Defendants and Respondents.

Appeal from a judgment of the Superior Court of Orange County, Thierry Patrick Colaw, Judge. Affirmed. Callahan, Thompson, Sherman & Caudill; Robert W. Thompson, Brett E. Bitzer; Lee A. Sherman and Erin M. Mallon for Plaintiffs and Appellants. Marcia Skully, Heather C. Beatty, Jill C. Teraoka, Heriberto F. Diaz; Greines, Martin, Stein & Richland and Timothy T. Coates for Defendant and Respondent Metropolitan Water District of Southern California. Lewis, Brisbois, Bisgaard & Smith; Charles L. Harris, Stephen L. Culp and Gary M. Lape for Defendant and Respondent Irvine Ranch Water District. Law Offices of Robert J. Gokoo and Robert J. Gokoo for Defendant and Respondent Moulton Niguel Water District. Best Best & Krieger and Jeffrey V. Dunn for Amicus Curiae Association of California Water Agencies, League of California Cities, San Diego County Water Authority, Las Virgenes Municipal Water District, Upper San Gabriel Valley Municipal Water District, Municipal Water District of Orange County, Foothill Municipal Water District, and West Basin Municipal Water District.

* * *

Plaintiff homeowners allege the copper piping in their homes was damaged by a chemical the defendant water districts added to tap water. Adding the chemical was authorized by regulation, however, and it is undisputed that the water districts complied with all statutory and regulatory standards. After a bifurcated bench trial on certain legal issues, the trial court entered judgment for the water districts, finding plaintiffs’ causes of action for nuisance and inverse condemnation were preempted by federal and state laws, and otherwise insufficient on the merits. The plaintiff homeowners appealed.

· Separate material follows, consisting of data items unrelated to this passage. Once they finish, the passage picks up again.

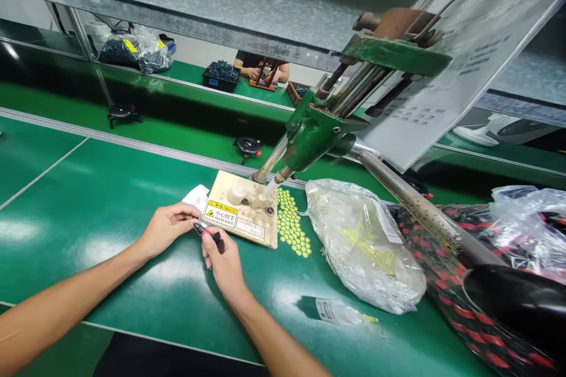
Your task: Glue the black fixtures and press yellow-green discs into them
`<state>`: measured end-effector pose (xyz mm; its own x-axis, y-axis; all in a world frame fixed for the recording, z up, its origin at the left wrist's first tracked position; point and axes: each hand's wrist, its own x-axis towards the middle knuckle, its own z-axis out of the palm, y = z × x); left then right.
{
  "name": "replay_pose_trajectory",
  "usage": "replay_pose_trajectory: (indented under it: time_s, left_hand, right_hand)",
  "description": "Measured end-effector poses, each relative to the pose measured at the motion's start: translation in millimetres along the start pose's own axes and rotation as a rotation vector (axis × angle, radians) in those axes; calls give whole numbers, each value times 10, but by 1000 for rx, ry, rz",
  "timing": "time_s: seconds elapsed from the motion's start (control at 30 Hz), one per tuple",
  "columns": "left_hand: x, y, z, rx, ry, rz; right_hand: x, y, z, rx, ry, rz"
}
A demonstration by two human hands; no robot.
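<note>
The right hand (223,259) grasps one black-and-red piece (211,237) over the worktop (145,288), while the left hand (165,230) closes in at the piece's tip, though whether it pinches it I cannot tell. Just beyond, one green press (309,138) rises over one pale base plate (215,189) near the worktop's far edge, with yellow-green discs (292,224), too many to count surely, along the plate's right edge. Farther right lie one clear bag (329,203) holding yellowish pieces (375,254) and, closer to the near edge, one bottle (338,312); past the far edge, one black bin (225,87) brims with dark parts (221,69).
</note>
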<state>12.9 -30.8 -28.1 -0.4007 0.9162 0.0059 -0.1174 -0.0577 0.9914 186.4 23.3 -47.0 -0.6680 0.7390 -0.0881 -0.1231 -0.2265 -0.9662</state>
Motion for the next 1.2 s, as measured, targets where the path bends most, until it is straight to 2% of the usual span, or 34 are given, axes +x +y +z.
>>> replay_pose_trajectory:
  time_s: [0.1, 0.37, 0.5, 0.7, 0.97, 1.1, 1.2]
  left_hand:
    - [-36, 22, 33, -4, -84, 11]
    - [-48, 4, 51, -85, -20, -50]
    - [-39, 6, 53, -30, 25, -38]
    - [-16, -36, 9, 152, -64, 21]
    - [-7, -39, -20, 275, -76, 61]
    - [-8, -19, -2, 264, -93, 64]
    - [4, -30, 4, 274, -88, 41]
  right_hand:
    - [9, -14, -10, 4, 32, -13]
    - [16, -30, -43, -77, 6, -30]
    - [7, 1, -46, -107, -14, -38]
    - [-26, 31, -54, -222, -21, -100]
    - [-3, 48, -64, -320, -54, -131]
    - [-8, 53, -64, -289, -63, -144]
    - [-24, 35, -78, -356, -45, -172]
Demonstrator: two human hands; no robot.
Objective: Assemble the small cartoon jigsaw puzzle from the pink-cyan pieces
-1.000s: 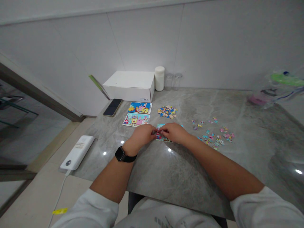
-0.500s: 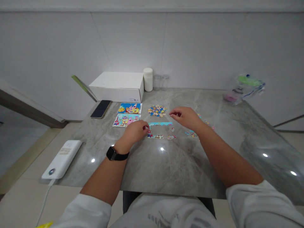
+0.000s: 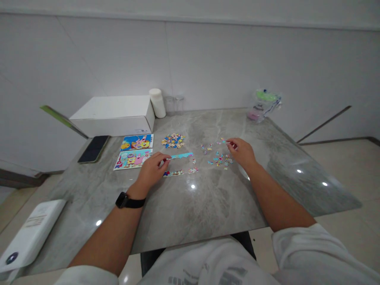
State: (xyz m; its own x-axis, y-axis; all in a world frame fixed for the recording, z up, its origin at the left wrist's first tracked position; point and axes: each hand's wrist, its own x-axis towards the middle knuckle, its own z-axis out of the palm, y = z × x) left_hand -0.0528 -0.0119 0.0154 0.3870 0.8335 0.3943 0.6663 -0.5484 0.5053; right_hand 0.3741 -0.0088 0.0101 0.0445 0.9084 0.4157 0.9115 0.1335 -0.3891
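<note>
From where I stand, the part-built puzzle lies on the table between the hands. I'd call it early work: a top strip and two separate lower sections outline it, with gaps in the lower and right edges; the inside is unfilled. The left hand has thumb and finger close together at its left edge. The right hand, right of it, has fingertips drawn together beside the scattered pieces; I can't tell whether either pinches one. I count one heap beyond it, two picture cards to its left, one phone farther left, and, beyond it, one box, one white bottle and two glasses. The pieces are too small to count.
</note>
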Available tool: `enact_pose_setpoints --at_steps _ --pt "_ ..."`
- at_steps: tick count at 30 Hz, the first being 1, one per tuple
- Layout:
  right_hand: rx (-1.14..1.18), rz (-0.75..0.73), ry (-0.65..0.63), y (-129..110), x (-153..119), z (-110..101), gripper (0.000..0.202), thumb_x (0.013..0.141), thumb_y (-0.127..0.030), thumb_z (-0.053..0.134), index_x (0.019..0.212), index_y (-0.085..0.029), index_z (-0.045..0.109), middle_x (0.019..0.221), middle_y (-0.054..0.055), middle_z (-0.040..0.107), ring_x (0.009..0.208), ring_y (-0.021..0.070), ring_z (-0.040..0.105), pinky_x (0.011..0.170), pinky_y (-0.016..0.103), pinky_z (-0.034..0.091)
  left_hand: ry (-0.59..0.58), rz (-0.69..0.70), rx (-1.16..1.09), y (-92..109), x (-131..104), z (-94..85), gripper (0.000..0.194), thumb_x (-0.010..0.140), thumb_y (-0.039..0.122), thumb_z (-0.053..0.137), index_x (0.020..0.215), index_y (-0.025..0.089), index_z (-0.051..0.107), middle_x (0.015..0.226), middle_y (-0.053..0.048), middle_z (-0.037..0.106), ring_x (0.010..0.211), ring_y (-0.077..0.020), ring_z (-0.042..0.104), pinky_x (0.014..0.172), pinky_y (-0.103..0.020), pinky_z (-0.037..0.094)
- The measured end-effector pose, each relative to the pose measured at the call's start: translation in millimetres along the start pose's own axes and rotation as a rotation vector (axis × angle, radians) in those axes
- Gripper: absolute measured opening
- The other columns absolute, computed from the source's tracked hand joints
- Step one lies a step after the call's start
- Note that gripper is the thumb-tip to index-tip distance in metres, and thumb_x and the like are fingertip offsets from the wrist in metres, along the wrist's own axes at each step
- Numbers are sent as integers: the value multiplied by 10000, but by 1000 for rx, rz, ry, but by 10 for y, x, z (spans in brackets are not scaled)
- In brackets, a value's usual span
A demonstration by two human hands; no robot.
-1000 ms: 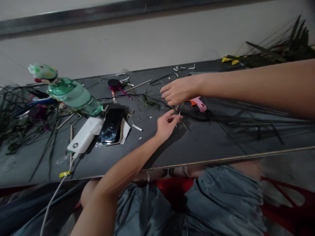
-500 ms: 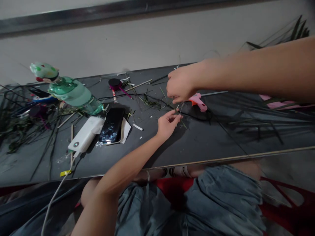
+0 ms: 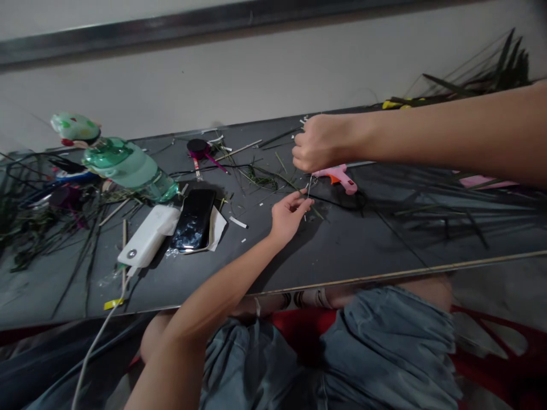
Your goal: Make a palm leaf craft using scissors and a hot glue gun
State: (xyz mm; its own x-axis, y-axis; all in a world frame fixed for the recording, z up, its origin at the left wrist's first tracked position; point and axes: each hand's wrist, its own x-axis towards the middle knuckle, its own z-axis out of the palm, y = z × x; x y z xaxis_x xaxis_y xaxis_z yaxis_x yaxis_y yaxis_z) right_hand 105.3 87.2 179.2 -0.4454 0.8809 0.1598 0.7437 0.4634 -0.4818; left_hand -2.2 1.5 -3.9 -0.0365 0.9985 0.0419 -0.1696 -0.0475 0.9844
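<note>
My left hand (image 3: 287, 215) is closed in a pinch over the grey table, its thumb and fingers on a thin pale strip (image 3: 309, 187) that stands nearly upright. Just above it, my right hand (image 3: 315, 143) is curled into a fist near the strip's upper end. Its fingertips are turned away, so what they grip is hidden. Right beside both hands lies a pink glue gun (image 3: 342, 177) with an orange trigger, partly behind the right hand. A green leaf strip (image 3: 317, 212) shows by the left fingertips.
Left of my hands lie a black phone (image 3: 195, 219), a white power bank (image 3: 149, 234) with a cable, and a green bottle (image 3: 132, 165). Plant scraps (image 3: 260, 179) and a purple-and-black object (image 3: 199, 149) lie farther back. Dark leaves (image 3: 510, 62) rise at the right.
My right fist has turned and shifted slightly, and its forearm sits lower at the right edge. A yellow object behind it now shows. My left hand keeps its pinch almost in place.
</note>
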Motion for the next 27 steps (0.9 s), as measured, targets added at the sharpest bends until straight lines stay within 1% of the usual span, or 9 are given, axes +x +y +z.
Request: enact_pose_setpoints --at_steps 3,5,8,11,14,17,21,24,27 --pt "-147 -134 -236 78 -80 -106 342 804 50 474 487 -77 488 599 -64 620 932 7 575 792 184 396 17 -2 -10 8 4 -2 354 737 309 754 1057 163 717 782 -37 763 634 -102 651 665 -249 536" --pt "-262 -223 -270 175 -131 -170 341 843 34 429 534 -73 527 705 -45 664 1033 31 555 863 224 381 36 -6 -25 13 4 1 362 727 326 764 1046 160 718 786 -40 765 642 -107 660 659 -246 539" --pt "-425 -248 -106 366 -274 -169 288 878 8 446 700 -82 653 892 36 721 1065 110 581 915 306 388 61 -12 -40 21 0 9 394 715 361 776 1042 151 715 812 -52 769 664 -119 676 643 -242 539" --pt "-481 -109 143 576 -483 39 208 922 -139 515 934 -98 719 1013 132 721 1008 208 642 851 366 439 60 -4 -44 25 -9 18 410 705 377 780 1040 149 716 822 -60 770 661 -121 677 634 -241 538" --pt "-234 59 394 728 -668 412 240 934 -243 528 1069 -142 699 1014 120 731 910 216 682 806 364 482 54 19 -47 17 -19 25 413 694 384 784 1025 144 722 793 -53 765 642 -114 667 657 -245 542" --pt "157 228 567 745 -767 770 273 897 -268 565 1137 -154 628 859 68 737 648 153 662 689 316 517 60 56 0 7 -28 23 412 697 397 780 1022 149 728 742 -31 753 628 -111 658 673 -247 541" --pt "354 316 568 581 -802 1007 226 921 -353 523 946 -164 643 827 58 724 518 114 606 618 300 510 101 80 61 7 -35 9 387 726 384 756 1033 150 731 722 -29 745 616 -120 654 623 -236 527" --pt "230 250 526 409 -834 1072 210 930 -321 519 897 -179 670 855 53 719 697 148 668 706 307 507 127 59 100 12 -39 -5 378 746 357 744 1069 161 723 718 -27 742 615 -133 658 581 -233 513" --pt "30 140 393 254 -900 1138 216 948 -266 493 953 -195 698 951 59 717 867 182 669 765 312 479 115 55 141 0 -40 -23 376 769 328 731 1112 179 710 704 -8 733 604 -125 644 581 -227 509"
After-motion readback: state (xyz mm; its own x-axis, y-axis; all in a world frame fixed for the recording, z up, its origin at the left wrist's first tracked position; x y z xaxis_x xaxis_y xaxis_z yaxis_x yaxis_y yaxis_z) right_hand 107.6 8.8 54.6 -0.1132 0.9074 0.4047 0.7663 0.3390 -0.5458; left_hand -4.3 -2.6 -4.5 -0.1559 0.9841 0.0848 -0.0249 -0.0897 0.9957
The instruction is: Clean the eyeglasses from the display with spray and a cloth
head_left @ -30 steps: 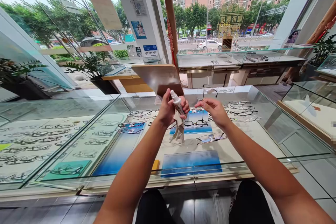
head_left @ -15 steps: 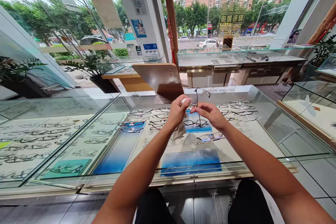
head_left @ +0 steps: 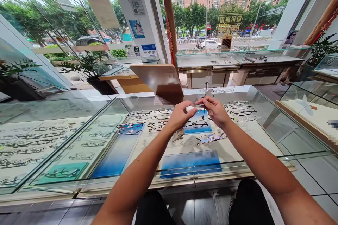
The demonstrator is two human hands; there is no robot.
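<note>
Holding a pair of glasses (head_left: 205, 91) above the surface (head_left: 248, 144), the right hand (head_left: 212, 107) in the head view has its fingers pinched together on the thin frame. The left hand (head_left: 183, 112) is curled firmly around a white bottle (head_left: 189, 108), of which only a small pale part shows beside the thumb. A beige cloth (head_left: 177, 135) hangs below that same hand; whether it brushes the surface I cannot tell. Both hands are nearer the far edge of the surface than its front edge, where a blue mat (head_left: 190, 158) lies under the glass.

A second ago the bottle was tilted nozzle-up, in plain sight; the left hand has since rolled over and come close to the right. Half a second ago the glasses sat lower, with the hands almost meeting; now they are higher, with a narrow gap between the hands. This probably means the bottle's tip is turned toward the glasses, but the fingers hide it and no spray shows, so whether any liquid has landed stays unclear.
</note>
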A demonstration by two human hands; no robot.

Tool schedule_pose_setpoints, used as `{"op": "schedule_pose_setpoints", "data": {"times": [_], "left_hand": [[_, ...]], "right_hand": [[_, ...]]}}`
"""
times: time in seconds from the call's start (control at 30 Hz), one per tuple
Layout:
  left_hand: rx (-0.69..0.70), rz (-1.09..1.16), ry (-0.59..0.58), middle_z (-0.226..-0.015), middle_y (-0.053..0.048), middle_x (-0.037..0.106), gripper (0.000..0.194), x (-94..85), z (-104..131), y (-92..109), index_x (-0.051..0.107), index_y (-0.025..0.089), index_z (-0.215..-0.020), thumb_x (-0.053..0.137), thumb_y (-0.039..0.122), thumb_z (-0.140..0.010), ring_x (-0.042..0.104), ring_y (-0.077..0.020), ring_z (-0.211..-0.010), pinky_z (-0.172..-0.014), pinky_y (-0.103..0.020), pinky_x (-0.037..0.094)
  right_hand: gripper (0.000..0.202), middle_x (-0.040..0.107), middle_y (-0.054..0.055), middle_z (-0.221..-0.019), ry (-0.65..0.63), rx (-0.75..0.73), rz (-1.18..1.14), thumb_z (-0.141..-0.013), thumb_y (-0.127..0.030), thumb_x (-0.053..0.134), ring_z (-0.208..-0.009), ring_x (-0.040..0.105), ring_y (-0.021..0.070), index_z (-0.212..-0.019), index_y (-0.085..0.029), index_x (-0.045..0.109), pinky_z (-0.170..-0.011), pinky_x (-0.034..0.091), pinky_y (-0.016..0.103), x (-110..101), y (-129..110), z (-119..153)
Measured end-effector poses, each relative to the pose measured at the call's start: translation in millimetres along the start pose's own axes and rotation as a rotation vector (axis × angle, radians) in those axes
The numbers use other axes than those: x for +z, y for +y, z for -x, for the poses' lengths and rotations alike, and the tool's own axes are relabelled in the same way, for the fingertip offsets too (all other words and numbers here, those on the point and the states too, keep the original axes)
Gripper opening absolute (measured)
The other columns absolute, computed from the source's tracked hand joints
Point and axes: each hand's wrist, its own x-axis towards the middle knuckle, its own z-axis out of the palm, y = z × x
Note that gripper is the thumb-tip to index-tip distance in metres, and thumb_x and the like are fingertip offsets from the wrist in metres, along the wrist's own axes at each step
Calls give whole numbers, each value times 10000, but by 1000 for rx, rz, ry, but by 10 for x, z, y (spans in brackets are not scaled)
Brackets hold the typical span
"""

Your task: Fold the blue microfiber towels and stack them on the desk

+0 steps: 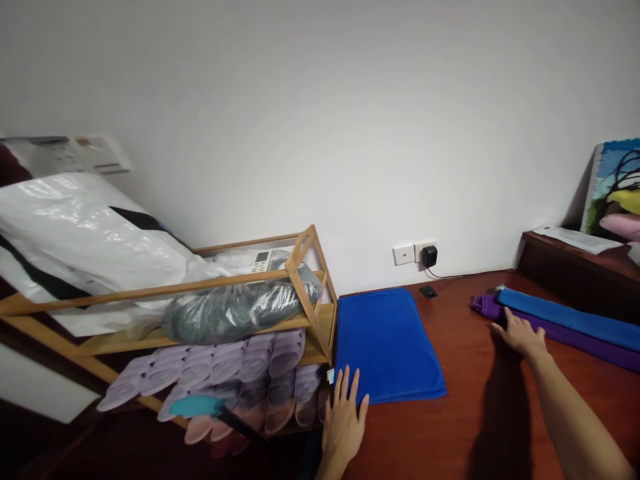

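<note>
1. Left hand: fingers spread loosely, gripping nothing, at the near-left corner of the flat blue cloth on the bench.
2. Right hand: fingers extended, not closed, at the folded purple cloth — just beside the folded blue strip (actual contact is unclear).
3. Seemingly a reaching step — lifting the purple cloth would call for curling fingers around it.

I observe the left hand at the blue cloth and the right hand at the purple cloth.
</note>
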Motion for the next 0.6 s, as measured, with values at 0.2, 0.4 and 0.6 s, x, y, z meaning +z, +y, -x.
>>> {"op": "schedule_pose_setpoints", "data": {"times": [0.2, 0.4, 0.6], "left_hand": [[4, -2, -8, -1560, 0, 98, 529, 13, -10, 0, 115, 319, -1473, 215, 435, -967, 114, -256, -1419, -1023, -527, 350], [20, 6, 15, -1559, -22, 128, 533, 24, -19, 3, 146, 291, -1474, 217, 437, -966, 106, -259, -1419, -1018, -514, 352], [33, 0, 48, -1559, -39, 117, 536, 44, -20, 0, 192, 261, -1469, 206, 438, -964, 110, -256, -1419, -1017, -530, 337]], "right_hand": [[536, 569, 162, -1186, -19, -120, 140, -862, -536, 315, -1100, 483, 340, -1098, -161, 616, -900, 324, 563, -135, -29, 59], [479, 605, 133, -1045, 113, -333, 196, -916, -506, 264, -1017, 517, 303, -983, -178, 607, -885, 327, 533, -208, -136, 754], [462, 653, 89, -966, 53, -419, 60, -914, -511, 263, -965, 570, 286, -1007, -271, 647, -907, 320, 540, -414, -63, 1479]]}}
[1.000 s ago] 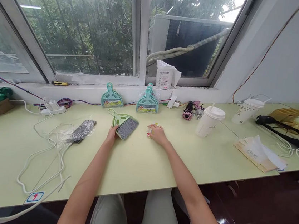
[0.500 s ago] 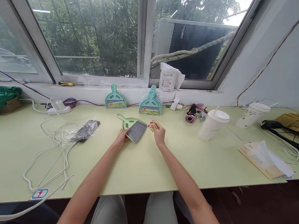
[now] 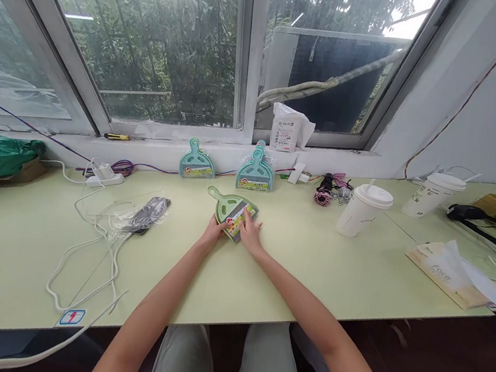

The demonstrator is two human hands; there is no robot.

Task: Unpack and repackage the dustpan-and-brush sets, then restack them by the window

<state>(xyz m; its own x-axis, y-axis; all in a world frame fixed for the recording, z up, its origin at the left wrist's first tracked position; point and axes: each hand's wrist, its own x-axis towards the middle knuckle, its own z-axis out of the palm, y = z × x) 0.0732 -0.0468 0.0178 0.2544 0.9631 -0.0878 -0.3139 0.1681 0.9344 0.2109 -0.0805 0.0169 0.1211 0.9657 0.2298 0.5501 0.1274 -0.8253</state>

For reasons we explain below, we conclude the plaintiffs’ causes of action fail on the merits, and thus affirm.

PROCEDURAL HISTORY

Plaintiffs Lisa Williams and Shawn Williams filed a putative class action complaint against defendants Metropolitan Water District of Southern California (Metropolitan) and Irvine Ranch Water District (Irvine Ranch). Plaintiffs Steven Eckert and Joseph Repetti filed a putative class action complaint against Metropolitan and Moulton Niguel Water District (Moulton Niguel). Plaintiffs Anthony Caito and Enrique

2 Ceniceros filed a putative class action complaint against Metropolitan and Moulton Niguel. The three complaints were consolidated. Collectively, we refer to defendants as the Water Districts. All three complaints asserted causes of action for public and private nuisance, and inverse condemnation, seeking damages, injunctive relief, attorney fees, and costs. Each complaint alleges that chloramine in the water caused pinhole leaks in the copper piping of plaintiffs’ homes. The parties stipulated to sever five threshold legal issues for trial on the merits, four of which are at issue here. Those issues were: “a. Are the Plaintiffs’ causes of action preempted by federal Safe Drinking Water Act? “b. Are the Plaintiffs’ causes of action preempted by the California Safe Drinking Water Act; and/or application of Hartwell Corp. v. Superior Court [(2002) 27 Cal.4th 256], and In re Groundwater Cases [(2007) 154 Cal.App.4th 659]? “c. As a matter of law, can the occurrence of pinhole leaks in residential copper plumbing give rise to inverse condemnation liability allegedly caused by the treatment and delivery of drinking water? [¶] . . . [¶] “e. As a matter of law, does the Defendants’ compliance with statutory and regulatory mandates bar plaintiffs’ public and/or private nuisance claims?” Causation and damages were not at issue in this phase of the trial. The court held a bench trial based on briefing and exhibits (no witnesses were called, though declarations were submitted). The court made findings on each issue 1 in favor of the water districts, and entered judgment accordingly. Plaintiffs appealed.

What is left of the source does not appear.